There once was a handsome young man named David.  What happened to me through knowing him probably had something to do with growing up – with turning 20 and getting my own car and being exposed more to the general world than this homeschooler was used to.  He walked into my life when I was 19 years old and I immediately went into such a daze that I didn’t even remember his name, but I remembered his smile.  We found ourselves shortly thereafter attending the same Bible study.  I was so thrilled to see him there, and that he gave my elbow a little pinch when he recognized me, that I felt sick the rest of the night…  C’est la vie.

Because I met David, I realized I wasn’t 16 anymore.  And not-16-year-old women shouldn’t be looking for the qualities of a 16-year-old boy in a man they’re thinking of dating, or marrying.  I began to remake my list, but I didn’t even know what being a grown-up meant.  What was it to be an adult?  How was it different being an adult, marriage-ready man from an adult, marriage-ready woman?

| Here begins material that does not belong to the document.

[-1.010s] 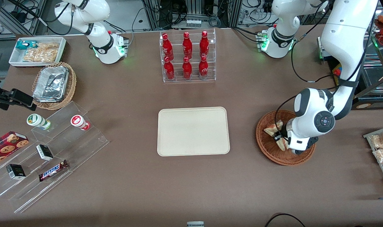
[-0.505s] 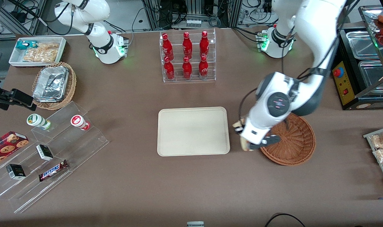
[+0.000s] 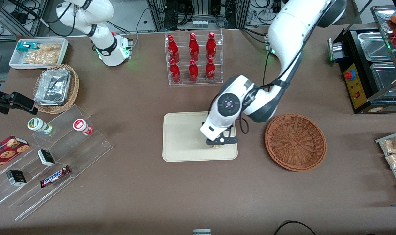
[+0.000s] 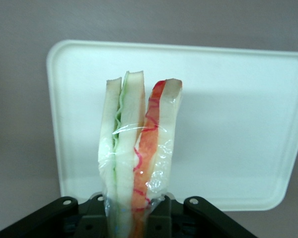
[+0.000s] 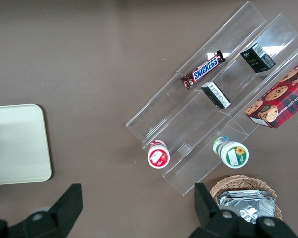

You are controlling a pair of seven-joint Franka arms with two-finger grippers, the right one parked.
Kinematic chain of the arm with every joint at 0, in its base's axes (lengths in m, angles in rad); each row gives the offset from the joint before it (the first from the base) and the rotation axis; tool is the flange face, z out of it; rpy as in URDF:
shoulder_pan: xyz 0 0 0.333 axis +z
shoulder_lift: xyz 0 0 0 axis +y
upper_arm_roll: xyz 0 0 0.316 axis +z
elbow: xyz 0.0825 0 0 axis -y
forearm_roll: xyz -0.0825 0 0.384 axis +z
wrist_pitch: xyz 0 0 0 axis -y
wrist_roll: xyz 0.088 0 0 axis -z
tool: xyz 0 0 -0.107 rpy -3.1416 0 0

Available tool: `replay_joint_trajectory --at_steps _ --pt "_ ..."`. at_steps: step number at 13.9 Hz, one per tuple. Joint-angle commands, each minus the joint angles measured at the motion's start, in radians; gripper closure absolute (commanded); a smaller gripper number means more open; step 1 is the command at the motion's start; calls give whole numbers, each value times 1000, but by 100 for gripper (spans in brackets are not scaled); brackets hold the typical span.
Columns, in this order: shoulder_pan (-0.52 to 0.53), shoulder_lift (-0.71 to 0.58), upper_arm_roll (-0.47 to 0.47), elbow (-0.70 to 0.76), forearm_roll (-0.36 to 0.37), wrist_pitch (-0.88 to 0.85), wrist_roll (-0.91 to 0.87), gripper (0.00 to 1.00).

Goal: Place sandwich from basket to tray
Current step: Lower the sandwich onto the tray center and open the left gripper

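Tool above the tray, at the tray's end nearer the basket, clenched on the sandwich. The wrapped wedge stands out from between the tool's fingers, its green and red filling layers edge-on, with the tray surface showing past it. The basket rests on the bench just beside the tray, toward the working arm's end. A clear rack of 6 red bottles stands farther from the front camera than the tray.
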Motion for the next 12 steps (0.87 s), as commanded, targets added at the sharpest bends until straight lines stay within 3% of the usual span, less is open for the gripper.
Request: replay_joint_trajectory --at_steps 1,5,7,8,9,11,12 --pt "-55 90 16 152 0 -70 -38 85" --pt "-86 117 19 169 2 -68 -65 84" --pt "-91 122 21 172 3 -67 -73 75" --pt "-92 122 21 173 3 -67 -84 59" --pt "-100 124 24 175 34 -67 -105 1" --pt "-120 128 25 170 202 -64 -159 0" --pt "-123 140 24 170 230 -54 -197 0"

Responsibility, a sober view of the world, selflessness – these are some of the traits I came to realize were important.  Discerning them wasn’t as simple as checking off a list like: no, he doesn’t drink; yes, he has a job; yes, he says he’s a Christian.  A drink here or there doesn’t prevent realizing that we get one chance at this life and that everything we do has consequences.  (At the time, I was met with a lot of young men who didn’t take the consequences of alcohol very seriously.  But they were breaking into my mind the possibilities.)  In David’s case, irresponsible men can have jobs.  They use them to fund and further irresponsible lives.  And though true Christianity has to do with imitating Christ, who made Himself nothing, saying we belong to the Church is only a tiny part of participation in that kind of life.  People can lie.  People can be deceived.

Because I met David, I learned to be patient in developing relationships.  I wanted more, more, more of people whose company I enjoyed.  I wanted to rush, rush, rush to see where it was leading with this man.  But it had to be OK some weeks at Bible study to just see him and ask how he was, waiting for the deeper conversation here and there.  That way I was learning more about him than just my urgent questions.  When you’re friends with someone, you get all of them, not just the parts whose relevance you can foresee.

Because I met David, I had my first opportunity to really make the choice between going with my feelings and going with my principles.  I had been in a low place spiritually, but this choice began to wake me up.

Because I met David, I discovered how sick hope could make me.  I hoped the charming bright-eyed conversationalist would line up with my principles – if not right away, then later (*soon* later, but I didn’t know about assuming “soon” back then).

Because I met David, I began to face some facts about marriage, among others: that it would be two broken people working together, helping each other.  I was still inspired by the idea of matrimony, but I started to realize that I wouldn’t marry a perfect man, that I didn’t deserve one either, and that being good myself didn’t guarantee that the man I married would always have been good.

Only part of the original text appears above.